Fitzgerald went to a direct grant grammar school run by the Christian brothers in Crosby, then Cambridge where he read social sciences, gaining a 2:1. ‘I thought people who had cars were rich, because we didn’t have one. But when I arrived at Cambridge, all these students had cars. I felt intimidated and uncomfortable. I’d never before met people who felt they owned the world and saw it as perfectly natural that they would get good jobs and lead people. Where I’d come from people had always struggled to get jobs and education.’
Educationally, it was an inspiration. It encouraged him to take responsibility for his learning and offered unbelieveable resources and facilities. ‘I learned that what matters about education is not knowledge per se, but that you’re curious about the world and not frightened to ask questions.’
He married in his second year and had a son, now 19, just before finals. ‘My professional success is inversely related to my personal success.’ He never married the mother of his subsequent child, now nine, but lived with her for 12 years.
But back to TVU. Applicants for universities have increased three-fold over the last five years. ‘We have massive overcrowding here, 8,000 people in accommodation for 2,500.’ (Fitzgerald discusses this difficulty and staffing and student problems with his chauffeur. ‘He’s more my minder than my driver.’) MANY come to TVU without formal qualifications. ‘I don’t think A-level grades are an appropriate way of judging people’s future performance. What matters is the value that you add to people while they’re here. ‘People don’t have to get degrees. They might come to us because they lack confidence in themselves, having been through a system that has rejected them. They may become more secure and may get jobs. Others may not finish the programme, which doesn’t fuss me much. What’s important is that we help create people who are confident and curious about the world. I believe in helping people realise their potential.

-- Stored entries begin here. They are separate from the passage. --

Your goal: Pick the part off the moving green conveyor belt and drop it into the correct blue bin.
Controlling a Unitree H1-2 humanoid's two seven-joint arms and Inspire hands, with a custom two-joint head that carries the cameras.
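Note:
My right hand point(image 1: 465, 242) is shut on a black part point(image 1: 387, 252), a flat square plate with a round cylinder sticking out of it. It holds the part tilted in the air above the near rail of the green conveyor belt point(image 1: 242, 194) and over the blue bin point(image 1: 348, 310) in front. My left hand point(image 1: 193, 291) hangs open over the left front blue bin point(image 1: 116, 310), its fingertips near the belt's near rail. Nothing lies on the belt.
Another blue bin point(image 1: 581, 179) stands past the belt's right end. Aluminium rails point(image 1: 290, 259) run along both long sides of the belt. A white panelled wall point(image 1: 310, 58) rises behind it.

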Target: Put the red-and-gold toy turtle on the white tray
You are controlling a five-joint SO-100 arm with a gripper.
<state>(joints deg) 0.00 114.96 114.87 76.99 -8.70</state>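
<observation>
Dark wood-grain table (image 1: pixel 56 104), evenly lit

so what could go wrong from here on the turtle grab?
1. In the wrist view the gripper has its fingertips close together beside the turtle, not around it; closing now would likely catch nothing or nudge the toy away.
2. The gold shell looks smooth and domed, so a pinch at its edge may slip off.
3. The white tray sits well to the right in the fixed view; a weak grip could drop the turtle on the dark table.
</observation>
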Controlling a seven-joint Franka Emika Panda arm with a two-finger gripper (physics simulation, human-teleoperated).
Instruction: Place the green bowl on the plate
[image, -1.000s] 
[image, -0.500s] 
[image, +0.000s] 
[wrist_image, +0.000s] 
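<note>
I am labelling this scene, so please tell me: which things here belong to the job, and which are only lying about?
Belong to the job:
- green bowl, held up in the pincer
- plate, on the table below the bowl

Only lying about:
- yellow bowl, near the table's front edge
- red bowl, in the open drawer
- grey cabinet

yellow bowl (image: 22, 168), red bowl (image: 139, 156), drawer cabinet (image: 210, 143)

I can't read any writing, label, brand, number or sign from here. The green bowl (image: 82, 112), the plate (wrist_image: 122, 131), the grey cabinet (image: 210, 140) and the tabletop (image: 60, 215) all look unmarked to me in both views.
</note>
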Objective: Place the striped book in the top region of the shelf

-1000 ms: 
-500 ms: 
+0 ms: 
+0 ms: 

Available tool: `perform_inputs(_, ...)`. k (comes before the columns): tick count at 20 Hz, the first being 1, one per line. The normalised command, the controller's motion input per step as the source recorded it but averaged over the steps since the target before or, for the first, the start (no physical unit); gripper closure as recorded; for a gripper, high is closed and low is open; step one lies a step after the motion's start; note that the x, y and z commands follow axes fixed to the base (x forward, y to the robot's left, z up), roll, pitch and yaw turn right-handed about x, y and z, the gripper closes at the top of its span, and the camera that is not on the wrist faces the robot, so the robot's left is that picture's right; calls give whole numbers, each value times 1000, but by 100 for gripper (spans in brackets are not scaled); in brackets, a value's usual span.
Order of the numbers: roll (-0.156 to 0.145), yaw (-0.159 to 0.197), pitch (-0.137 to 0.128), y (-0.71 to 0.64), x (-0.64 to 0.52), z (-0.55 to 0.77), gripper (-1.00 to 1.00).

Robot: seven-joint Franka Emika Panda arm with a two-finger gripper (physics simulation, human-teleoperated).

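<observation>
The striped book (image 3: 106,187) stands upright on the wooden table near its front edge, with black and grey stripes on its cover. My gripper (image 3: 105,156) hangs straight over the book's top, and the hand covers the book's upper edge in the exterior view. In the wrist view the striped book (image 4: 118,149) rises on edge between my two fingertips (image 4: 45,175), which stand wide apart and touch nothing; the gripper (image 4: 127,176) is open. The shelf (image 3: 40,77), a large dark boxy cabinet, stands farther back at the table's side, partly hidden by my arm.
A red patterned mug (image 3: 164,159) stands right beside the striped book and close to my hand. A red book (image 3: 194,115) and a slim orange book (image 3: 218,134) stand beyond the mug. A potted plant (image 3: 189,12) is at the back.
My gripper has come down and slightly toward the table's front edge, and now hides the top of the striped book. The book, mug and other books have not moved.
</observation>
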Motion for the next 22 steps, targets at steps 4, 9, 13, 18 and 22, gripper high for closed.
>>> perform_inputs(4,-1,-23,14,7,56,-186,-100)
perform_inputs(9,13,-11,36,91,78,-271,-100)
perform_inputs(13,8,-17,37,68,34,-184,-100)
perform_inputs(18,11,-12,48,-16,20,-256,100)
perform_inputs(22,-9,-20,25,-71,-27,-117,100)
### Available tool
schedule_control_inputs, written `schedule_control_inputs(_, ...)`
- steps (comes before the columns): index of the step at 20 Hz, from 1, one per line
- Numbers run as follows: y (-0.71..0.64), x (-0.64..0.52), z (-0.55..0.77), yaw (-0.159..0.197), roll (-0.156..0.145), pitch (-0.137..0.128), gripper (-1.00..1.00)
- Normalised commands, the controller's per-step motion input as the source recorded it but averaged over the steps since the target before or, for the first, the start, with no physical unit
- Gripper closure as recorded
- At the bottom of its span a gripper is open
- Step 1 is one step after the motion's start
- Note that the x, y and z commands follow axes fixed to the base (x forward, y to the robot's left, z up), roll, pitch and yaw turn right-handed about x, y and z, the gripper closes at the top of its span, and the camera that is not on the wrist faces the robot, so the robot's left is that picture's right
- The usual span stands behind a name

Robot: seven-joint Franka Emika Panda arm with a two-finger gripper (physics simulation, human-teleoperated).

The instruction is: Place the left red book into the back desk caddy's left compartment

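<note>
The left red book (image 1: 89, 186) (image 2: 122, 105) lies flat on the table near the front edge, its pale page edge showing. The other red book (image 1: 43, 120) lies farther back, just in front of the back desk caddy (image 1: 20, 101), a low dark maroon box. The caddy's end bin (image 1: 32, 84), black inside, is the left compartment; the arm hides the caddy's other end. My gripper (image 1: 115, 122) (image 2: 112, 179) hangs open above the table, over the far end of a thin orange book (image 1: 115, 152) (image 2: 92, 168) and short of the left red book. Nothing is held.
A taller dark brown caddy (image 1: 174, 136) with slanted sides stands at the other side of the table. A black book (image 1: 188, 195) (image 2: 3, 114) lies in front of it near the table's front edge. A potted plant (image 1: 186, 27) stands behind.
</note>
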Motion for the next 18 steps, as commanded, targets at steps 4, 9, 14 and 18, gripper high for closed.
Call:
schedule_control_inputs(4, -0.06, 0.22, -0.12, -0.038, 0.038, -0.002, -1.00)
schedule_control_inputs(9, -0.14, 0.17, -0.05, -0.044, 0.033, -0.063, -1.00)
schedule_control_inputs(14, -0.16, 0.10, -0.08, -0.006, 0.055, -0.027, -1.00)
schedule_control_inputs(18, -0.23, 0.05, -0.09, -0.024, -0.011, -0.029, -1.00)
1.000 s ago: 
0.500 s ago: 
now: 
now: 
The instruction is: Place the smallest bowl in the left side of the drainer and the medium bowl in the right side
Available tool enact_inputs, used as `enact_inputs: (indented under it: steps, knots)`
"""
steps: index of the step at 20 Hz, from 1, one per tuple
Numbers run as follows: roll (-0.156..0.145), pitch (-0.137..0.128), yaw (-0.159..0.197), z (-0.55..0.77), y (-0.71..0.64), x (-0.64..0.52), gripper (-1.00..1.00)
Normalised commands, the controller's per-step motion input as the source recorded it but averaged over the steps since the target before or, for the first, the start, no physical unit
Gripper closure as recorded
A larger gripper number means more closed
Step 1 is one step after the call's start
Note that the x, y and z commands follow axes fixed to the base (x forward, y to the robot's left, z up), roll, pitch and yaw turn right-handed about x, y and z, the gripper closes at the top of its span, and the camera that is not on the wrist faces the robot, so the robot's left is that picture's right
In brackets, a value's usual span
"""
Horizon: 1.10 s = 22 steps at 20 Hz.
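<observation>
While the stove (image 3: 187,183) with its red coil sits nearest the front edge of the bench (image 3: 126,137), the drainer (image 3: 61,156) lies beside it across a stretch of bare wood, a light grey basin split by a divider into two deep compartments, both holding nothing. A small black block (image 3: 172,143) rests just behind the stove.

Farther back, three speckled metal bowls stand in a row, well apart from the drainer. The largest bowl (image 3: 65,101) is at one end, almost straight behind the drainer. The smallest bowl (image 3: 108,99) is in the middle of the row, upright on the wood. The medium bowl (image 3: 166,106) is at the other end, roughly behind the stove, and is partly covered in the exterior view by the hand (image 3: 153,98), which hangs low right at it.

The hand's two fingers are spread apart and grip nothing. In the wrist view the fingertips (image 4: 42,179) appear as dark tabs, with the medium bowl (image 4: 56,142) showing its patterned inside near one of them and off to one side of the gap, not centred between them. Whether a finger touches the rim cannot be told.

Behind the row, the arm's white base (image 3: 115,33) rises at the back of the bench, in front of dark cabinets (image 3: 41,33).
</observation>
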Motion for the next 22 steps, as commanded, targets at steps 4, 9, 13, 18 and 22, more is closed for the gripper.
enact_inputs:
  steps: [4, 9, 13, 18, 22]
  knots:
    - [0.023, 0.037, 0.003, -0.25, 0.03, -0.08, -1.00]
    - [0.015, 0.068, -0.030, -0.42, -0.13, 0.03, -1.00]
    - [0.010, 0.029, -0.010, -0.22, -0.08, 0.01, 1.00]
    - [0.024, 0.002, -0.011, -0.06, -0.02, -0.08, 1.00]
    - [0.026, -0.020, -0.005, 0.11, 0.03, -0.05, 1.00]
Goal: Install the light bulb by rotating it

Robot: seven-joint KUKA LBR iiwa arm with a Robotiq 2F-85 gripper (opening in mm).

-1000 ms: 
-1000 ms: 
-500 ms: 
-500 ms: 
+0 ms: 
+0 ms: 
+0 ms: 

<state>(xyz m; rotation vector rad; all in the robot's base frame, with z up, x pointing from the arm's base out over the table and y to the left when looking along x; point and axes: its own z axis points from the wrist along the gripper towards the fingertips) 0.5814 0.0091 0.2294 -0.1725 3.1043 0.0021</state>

‘My parents’ generation struggled to let people like me go to university. They had a fire in their belly about it. That’s what I’ve inherited,’ says this Labour Party member. ‘I have a fire in my belly about picking up the torch and running with it. About giving people the opportunity for education as a basic democratic right.’
TVU has just built the most modern recording studio in Western Europe. Fitzgerald’s face suddenly resumes the look of an old rock ‘n’ roller. ‘I go to a lot of rock concerts. I think the Stones are the most wonderful band in the world. One of the great thrills of being here is that there was an art college here before and Ronnie Wood was a student.’ He beams. ‘I often think about Ronnie Wood walking these corridors. That really pleases me.’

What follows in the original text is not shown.